The United States Congress created the EB-5 Program in 1990 to enable high net worth foreign investors to obtain a US visa for themselves and their immediate family. However, the visa is now being increasingly used by students from different parts of the world.
“China makes up about 80 percent of the overall (EB-5) market. It is so popular that there is a waiting list. In 2016 we had over 14,000 investors from china while India had about 300,” Graves said.
India has been slow to take up on the opportunity and stands fifth in terms of countries that invest in the EB-5 visa category, after China, South Korea, Vietnam, Brazil. The most popular industry that EB-5 visa holders invest in is real estate because of “safety of capital” according to Graves.
He attributed the lack of interest in the visa category to the huge focus on H-1B visas.

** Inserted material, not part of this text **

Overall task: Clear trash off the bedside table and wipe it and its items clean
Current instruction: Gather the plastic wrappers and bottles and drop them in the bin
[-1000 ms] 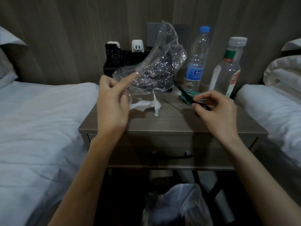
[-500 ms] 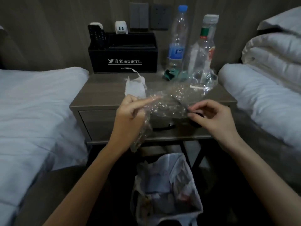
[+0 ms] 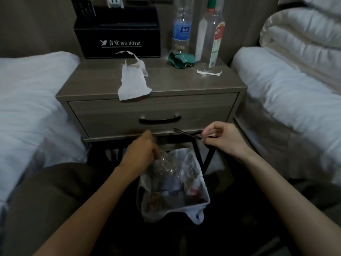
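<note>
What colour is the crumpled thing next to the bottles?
Dark green; the crumpled wrapper shows best in the head view.

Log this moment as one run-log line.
step: binning trash | left grip: holds plastic wrap over trash bag | right grip: pinches thin dark strip | bedside table: tissue, green wrapper on top

The left hand [image 3: 142, 150] had its fingers smeared by motion, so its hold on the clear plastic [image 3: 166, 164] could not be told. The top edge cut off the water bottle [image 3: 181, 30], the clear bottle [image 3: 210, 37] and whatever stood in the black box [image 3: 118, 39]. The thin dark strip [image 3: 186, 133] pinched in the right hand [image 3: 225, 141] was too small to identify.
</note>
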Demonstrator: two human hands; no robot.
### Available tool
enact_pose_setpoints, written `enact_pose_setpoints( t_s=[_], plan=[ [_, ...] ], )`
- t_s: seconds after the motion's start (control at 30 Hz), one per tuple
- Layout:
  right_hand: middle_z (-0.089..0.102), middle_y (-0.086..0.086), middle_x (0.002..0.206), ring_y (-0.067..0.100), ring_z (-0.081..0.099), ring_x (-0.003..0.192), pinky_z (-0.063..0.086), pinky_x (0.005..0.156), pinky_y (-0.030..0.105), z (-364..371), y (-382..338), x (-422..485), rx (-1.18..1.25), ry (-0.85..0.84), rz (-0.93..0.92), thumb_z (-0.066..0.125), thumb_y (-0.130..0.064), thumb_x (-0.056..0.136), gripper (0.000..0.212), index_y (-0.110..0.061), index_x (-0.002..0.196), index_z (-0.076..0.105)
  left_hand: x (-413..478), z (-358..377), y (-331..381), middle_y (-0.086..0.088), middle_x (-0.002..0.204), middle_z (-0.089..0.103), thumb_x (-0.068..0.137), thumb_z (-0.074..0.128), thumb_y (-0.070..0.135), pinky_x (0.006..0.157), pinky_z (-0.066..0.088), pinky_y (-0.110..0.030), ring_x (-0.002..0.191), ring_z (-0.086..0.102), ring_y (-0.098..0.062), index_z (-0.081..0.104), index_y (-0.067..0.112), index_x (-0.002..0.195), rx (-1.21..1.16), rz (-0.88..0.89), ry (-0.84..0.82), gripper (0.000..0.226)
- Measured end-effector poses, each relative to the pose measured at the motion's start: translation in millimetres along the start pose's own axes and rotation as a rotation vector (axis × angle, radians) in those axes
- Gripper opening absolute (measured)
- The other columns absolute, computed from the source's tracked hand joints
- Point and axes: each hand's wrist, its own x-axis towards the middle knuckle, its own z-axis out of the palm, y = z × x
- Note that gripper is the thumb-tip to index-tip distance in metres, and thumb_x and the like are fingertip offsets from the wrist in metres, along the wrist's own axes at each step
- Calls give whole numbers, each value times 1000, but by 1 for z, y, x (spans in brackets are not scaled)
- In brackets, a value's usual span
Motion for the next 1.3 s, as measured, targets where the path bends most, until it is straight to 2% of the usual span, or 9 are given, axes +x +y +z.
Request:
enact_pose_setpoints(
  t_s=[0.13,0.33,0.5,0.63,0.8,0.9,1.03,1.2,1.3],
  plan=[
    [71,-5,71,0,66,68,52,70,15,13,0,-5,-112,-134,-44,76,12,67,31,-17,73,68,0,48,4,-9,113,45,93,56,16,79,47,-35,98,57,-31,69,6,106,55,-79,-156,21],
    [71,1,82,10,67,78,54,71,19,53,31,-2,-482,-356,-55,69,10,66,29,-17,76,66,4,116,-13,-16,114,49,87,57,10,91,47,-36,101,58,-36,68,7,103,-198,-288,-209,20],
    [64,3,90,19,62,87,50,75,26,88,70,1,-632,-447,21,61,6,73,26,-21,76,60,0,149,-25,-14,131,53,88,60,7,101,41,-32,123,51,-30,50,8,132,-499,-445,-303,45],
    [68,9,93,26,64,91,53,79,36,120,96,0,-710,-455,-20,55,7,74,26,-15,86,64,4,134,-22,-15,128,57,93,50,2,100,42,-32,123,53,-31,51,7,133,-500,-336,-284,40],
    [68,12,105,30,63,98,46,80,31,139,116,0,-786,-492,-64,57,-10,86,18,-10,102,65,1,106,-25,-9,139,49,93,43,10,101,44,-41,127,46,-30,50,15,137,-143,-117,-195,45],
    [70,11,104,31,65,97,51,81,37,135,109,8,-785,-456,-35,54,-20,90,20,-14,103,67,2,92,-33,-10,142,46,92,45,9,99,43,-40,125,45,-31,47,12,137,6,-140,-180,46],
    [73,8,97,25,67,94,51,87,38,114,71,16,-634,-344,-83,58,-13,87,17,-15,98,71,5,61,-27,-11,140,48,94,48,19,98,44,-42,124,46,-32,44,10,140,76,-150,-176,47],
    [71,-5,90,6,67,84,51,76,19,70,2,6,-515,-178,-216,63,-16,89,12,-20,98,70,2,5,-2,-4,138,51,96,51,24,95,47,-40,124,47,-25,45,21,142,9,-36,-27,46],
    [69,-12,82,-3,65,77,49,73,11,46,-40,-2,-418,-23,-352,65,-17,89,10,-23,93,71,-3,-36,9,1,120,63,93,56,28,86,52,-40,108,59,-19,58,25,129,-41,49,173,36]
  ],
)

However, the intense focus on the vetting process for H-1B and the proposed overhaul of its lottery system, and the dependence on employers is making it an increasingly less lucrative option.
USIF has been in India for the past two years and has been trying to build awareness around EB-5 as the shortest route to get permanent residency in the US. It partnered with education group The Chopras Group in India last year with an aim to raise USD 125 million by this year.
“We’ve witnessed growing interest since our launch from families wanting to expand their business operations into the US or for their children to have greater freedom and mobility in their professional lives without having to rely on an employer to sponsor them. A large number of our initial clients have done this purely to obtain access to the United States, not necessarily to migrate to the US. We’ve seen over 3,000 enquiries since we started and over 600 meetings via seminars and one-on-one interactions in the last 5 months,” said Shan Chopra, Managing Partner of The Chopras Group.
Besides the metro cities with a large number of executives, the Chopras Group has seen huge interest from cities such as Ludhiana, Chandigarh and Mengaluru. This has also meant a slew of interesting scenarios, the most common one being HNIs in tier-2 cities asking for help to convert their black money into white.
Graves remembers a time when a prospective EB-5 visa holder was asked to pay the minimum investment in physical gold. Chopra has fielded queries on whether payments can be made in bitcoins.